**What you should do:** The whole listing must be returned exactly, with no line missing.

--------

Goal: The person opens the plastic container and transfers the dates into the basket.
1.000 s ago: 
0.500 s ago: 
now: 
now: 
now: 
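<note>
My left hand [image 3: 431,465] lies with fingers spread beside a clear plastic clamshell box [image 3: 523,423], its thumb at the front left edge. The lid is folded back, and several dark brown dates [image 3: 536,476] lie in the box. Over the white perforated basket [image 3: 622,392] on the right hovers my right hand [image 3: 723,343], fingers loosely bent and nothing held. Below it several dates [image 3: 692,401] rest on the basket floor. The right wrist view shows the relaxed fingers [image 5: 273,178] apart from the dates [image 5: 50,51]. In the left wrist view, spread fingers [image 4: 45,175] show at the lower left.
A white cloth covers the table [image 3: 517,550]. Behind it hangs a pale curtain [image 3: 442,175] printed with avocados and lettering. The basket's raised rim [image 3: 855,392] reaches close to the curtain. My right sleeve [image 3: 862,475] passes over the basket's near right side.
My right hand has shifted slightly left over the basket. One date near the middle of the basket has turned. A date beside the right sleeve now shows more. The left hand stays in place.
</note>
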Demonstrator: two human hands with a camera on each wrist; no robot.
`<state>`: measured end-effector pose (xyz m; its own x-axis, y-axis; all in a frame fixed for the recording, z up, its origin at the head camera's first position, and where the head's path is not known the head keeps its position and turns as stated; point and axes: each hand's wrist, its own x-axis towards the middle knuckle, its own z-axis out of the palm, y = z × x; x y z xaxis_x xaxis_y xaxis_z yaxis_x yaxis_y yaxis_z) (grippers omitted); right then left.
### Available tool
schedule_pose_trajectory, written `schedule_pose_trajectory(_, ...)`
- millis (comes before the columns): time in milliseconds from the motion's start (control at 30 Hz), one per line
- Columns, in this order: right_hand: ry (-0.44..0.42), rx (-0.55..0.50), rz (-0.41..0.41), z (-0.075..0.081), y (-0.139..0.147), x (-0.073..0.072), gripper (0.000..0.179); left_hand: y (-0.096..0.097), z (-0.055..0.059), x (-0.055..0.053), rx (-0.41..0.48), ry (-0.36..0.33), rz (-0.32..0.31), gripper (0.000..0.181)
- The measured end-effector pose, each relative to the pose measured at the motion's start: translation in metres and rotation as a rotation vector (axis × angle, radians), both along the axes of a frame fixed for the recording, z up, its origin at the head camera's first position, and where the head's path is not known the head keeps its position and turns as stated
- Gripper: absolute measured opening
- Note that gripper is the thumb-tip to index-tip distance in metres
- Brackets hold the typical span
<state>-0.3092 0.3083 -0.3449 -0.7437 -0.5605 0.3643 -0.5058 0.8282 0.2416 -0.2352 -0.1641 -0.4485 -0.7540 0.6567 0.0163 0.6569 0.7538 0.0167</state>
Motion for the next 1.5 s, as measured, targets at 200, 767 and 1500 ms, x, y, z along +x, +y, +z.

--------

**Output below:**
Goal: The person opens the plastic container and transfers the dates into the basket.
1.000 s ago: 
0.500 s ago: 
now: 
now: 
now: 
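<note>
My left hand [image 3: 431,465] lies with fingers spread beside a clear plastic clamshell box [image 3: 523,423], its thumb at the front left edge. The lid is folded back, and several dark brown dates [image 3: 536,476] lie in the box. Over the white perforated basket [image 3: 622,392] on the right hovers my right hand [image 3: 723,343], fingers loosely bent and nothing held. Below it several dates [image 3: 692,401] rest on the basket floor. The right wrist view shows the relaxed fingers [image 5: 273,178] apart from the dates [image 5: 50,51]. In the left wrist view, spread fingers [image 4: 45,175] show at the lower left.
A white cloth covers the table [image 3: 517,550]. Behind it hangs a pale curtain [image 3: 442,175] printed with avocados and lettering. The basket's raised rim [image 3: 855,392] reaches close to the curtain. My right sleeve [image 3: 862,475] passes over the basket's near right side.
My right hand has shifted slightly left over the basket. One date near the middle of the basket has turned. A date beside the right sleeve now shows more. The left hand stays in place.
</note>
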Demonstrator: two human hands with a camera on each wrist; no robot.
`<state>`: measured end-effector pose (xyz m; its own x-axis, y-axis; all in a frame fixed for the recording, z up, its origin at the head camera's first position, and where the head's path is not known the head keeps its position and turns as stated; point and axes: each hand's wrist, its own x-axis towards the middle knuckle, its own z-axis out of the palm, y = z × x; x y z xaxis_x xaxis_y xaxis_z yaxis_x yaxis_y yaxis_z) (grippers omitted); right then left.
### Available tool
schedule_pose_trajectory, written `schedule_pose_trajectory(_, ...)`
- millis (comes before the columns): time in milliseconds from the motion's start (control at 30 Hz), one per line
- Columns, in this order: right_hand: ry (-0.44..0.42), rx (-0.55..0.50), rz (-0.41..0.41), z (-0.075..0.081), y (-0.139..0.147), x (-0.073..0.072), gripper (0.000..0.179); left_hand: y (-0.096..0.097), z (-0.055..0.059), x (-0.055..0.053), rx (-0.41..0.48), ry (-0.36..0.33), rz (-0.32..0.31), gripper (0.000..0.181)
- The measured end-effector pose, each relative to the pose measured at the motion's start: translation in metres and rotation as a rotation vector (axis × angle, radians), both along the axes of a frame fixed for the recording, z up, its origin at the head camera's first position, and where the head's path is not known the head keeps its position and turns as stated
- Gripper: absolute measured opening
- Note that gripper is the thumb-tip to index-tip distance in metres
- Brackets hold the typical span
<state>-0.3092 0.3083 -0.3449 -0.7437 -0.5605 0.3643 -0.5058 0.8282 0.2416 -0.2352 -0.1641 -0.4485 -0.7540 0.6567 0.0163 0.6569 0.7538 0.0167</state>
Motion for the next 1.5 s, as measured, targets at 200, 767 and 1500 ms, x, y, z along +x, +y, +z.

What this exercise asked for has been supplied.